### RECORDS FOR THE EXERCISE
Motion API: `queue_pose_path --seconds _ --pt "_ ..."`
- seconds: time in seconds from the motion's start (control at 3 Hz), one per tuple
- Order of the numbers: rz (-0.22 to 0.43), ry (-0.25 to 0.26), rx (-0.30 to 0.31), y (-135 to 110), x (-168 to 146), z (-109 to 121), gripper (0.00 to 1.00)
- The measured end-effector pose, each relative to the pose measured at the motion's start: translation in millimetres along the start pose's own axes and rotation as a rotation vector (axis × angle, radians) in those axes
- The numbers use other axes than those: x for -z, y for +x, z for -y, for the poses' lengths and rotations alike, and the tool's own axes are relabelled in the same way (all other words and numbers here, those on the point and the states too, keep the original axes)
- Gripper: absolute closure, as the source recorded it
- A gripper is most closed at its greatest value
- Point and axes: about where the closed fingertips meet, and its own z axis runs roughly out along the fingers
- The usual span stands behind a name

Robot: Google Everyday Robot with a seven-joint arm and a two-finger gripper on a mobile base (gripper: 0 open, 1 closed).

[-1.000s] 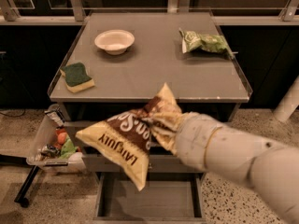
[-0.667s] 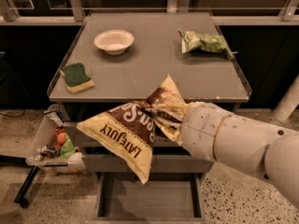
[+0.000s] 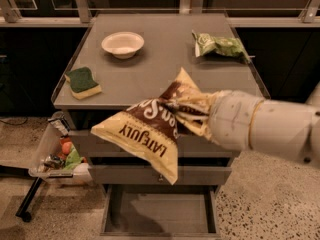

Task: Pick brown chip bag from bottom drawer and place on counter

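While hand (image 3: 194,115) stays clamped on crumpled end of brown chip bag (image 3: 150,134), bag has risen vs 1 s ago: now well clear of open bottom drawer (image 3: 160,214), hanging at counter (image 3: 150,69) front edge. Pick looks done; needs fwd carry, then release.

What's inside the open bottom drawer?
Only bare floor shows in the shallow grey metal bottom drawer; its rear is hidden. The end effector holds the crinkly brown chip bag above.

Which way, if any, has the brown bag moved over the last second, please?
Yes: up. The brown bag, gripped by the tool just in front of the counter, now reaches higher over its front edge.
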Motion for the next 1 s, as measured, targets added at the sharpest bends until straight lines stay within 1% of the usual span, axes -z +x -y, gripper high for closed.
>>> queue_pose_path --seconds 0.33,0.67,1.0 --pt "-0.022 -0.076 0.043 26 2 37 1.00" --pt "-0.043 -0.080 0.023 72 -6 84 1.00" --pt "-0.012 -0.086 0.020 97 -31 124 1.00"
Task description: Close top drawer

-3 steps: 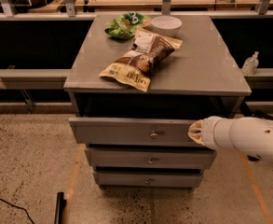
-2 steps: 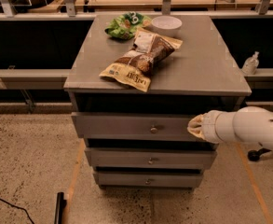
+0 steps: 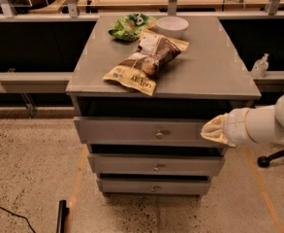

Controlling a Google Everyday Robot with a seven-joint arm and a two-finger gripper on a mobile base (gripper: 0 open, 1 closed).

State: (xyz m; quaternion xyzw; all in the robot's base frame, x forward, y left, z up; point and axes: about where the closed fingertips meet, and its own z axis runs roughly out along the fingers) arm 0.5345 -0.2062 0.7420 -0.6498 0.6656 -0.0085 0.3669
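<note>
The top drawer (image 3: 132,131) is a grey wooden drawer with a long flat front and a small round metal knob (image 3: 159,134) at its centre. It stands pulled out a short way from the grey cabinet, with a dark gap above its front. My gripper (image 3: 212,129), wrapped in a pale yellowish cover on a white arm, comes in from the right and sits against the right end of the drawer front. Two smaller-looking grey drawers (image 3: 156,164) lie below it.
On the cabinet top (image 3: 214,67) lie a brown and yellow snack bag (image 3: 146,59), a green bag (image 3: 128,27) and a white bowl (image 3: 172,25). A bottle (image 3: 260,65) stands on a rail at the right. A chair caster (image 3: 263,161) is on the floor at the right.
The drawer front has moved back toward the cabinet. My gripper has moved with it, away from the camera, staying at the right end of the front.
</note>
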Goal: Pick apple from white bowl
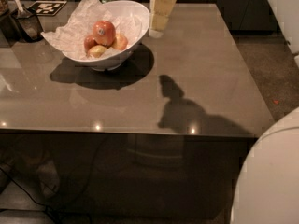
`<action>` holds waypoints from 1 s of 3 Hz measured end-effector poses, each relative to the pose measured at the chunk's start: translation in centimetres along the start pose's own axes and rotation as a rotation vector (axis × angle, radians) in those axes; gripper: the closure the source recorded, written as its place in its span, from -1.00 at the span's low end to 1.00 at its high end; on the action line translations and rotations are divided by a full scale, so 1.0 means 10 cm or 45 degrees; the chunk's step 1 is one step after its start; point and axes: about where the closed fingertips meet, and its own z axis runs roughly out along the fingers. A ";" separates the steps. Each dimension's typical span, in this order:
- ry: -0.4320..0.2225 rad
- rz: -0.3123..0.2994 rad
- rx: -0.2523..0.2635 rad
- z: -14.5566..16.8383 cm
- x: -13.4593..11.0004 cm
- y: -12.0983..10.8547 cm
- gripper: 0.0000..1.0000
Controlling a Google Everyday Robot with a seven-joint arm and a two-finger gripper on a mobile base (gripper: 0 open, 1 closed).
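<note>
Camera view: end effector [158, 24] low over surface [205, 73], just beside the right rim of the white bowl [119, 59]; grip state can't tell. Apple [103, 32] in bowl, atop smaller fruit [96, 51], on crumpled paper [74, 28].

We note the gripper [157, 31] at 12 o'clock in the camera view, cut off by the top edge: pale cream-yellow, blocky, made of stacked flat-sided segments, narrowing a little toward a lighter, whitish tip. We can make out no cables, screws or markings on it. At 5 o'clock a large white shell [268, 176] fills the corner: smooth, matte, broadly rounded, with a lighter band along its upper rim. At 2 o'clock is a white panel [282, 13], plain, gently curved, cropped by the frame. Just below it, at the right edge, a small pale rounded bit [296, 59]
</note>
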 end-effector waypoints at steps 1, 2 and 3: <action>-0.028 -0.014 0.025 0.05 -0.09 -0.09 -1.00; -0.057 -0.072 -0.018 0.31 -0.34 -0.26 -1.00; -0.160 -0.140 -0.004 0.73 -0.91 -0.69 -1.00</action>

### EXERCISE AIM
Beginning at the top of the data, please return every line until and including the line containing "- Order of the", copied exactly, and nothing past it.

### THE ANSWER
Motion API: `queue_pose_path --seconds _ --pt "_ ..."`
- seconds: time in seconds from the motion's start (control at 3 Hz), one per tuple
- Order of the numbers: rz (-0.22 to 0.43), ry (-0.25 to 0.26), rx (-0.30 to 0.31), y (-135 to 110), x (-168 to 146), z (-109 to 121), gripper (0.00 to 1.00)

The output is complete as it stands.